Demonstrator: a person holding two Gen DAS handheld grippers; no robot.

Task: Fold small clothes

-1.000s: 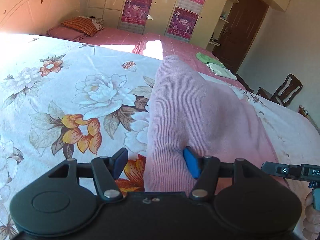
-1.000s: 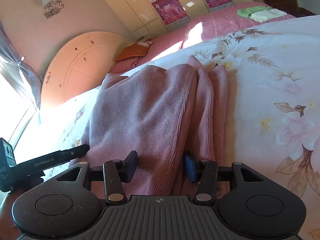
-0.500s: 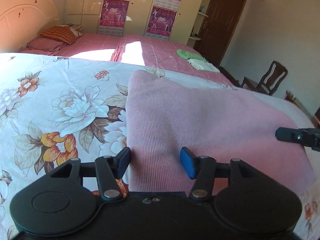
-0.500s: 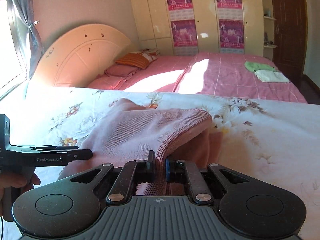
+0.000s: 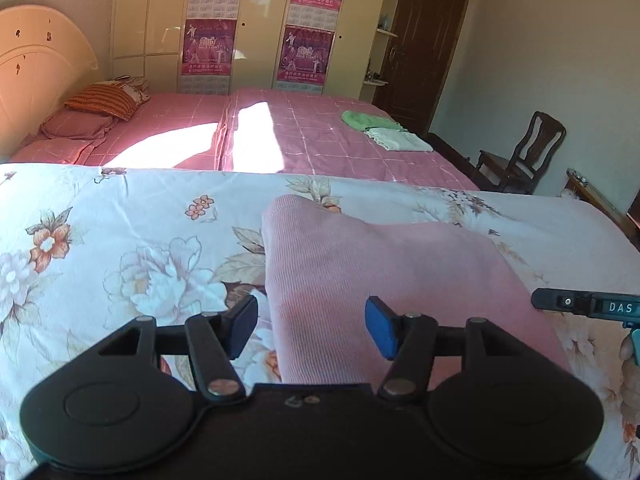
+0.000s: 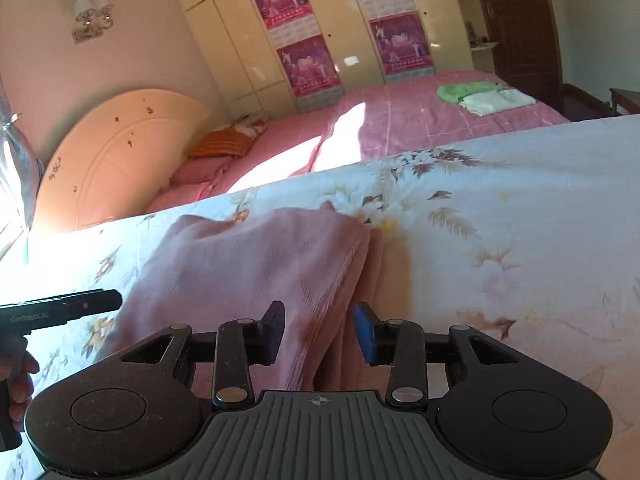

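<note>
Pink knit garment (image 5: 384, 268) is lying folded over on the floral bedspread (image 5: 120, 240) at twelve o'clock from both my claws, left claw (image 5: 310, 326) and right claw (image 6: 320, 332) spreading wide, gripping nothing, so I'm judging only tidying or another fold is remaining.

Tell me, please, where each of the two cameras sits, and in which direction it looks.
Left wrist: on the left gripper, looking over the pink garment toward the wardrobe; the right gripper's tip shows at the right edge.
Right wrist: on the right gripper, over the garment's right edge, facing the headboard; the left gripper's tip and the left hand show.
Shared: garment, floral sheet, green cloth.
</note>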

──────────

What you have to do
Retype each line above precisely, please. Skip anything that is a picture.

Exercise response
Demonstrator: a person holding two Gen DAS handheld grippers; no robot.

Task: Fold small clothes

-1.000s: 
-1.000s: 
-0.500s: 
-0.500s: 
+0.000s: 
+0.000s: 

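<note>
Pink knit garment (image 5: 384, 268) is lying folded over on the floral bedspread (image 5: 120, 240) at twelve o'clock from both my claws, left claw (image 5: 310, 326) and right claw (image 6: 320, 332) spreading wide, gripping nothing, so I'm judging only tidying or another fold is remaining.

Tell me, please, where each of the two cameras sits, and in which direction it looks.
Left wrist: on the left gripper, looking over the pink garment toward the wardrobe; the right gripper's tip shows at the right edge.
Right wrist: on the right gripper, over the garment's right edge, facing the headboard; the left gripper's tip and the left hand show.
Shared: garment, floral sheet, green cloth.
</note>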

As written, the answer is complete.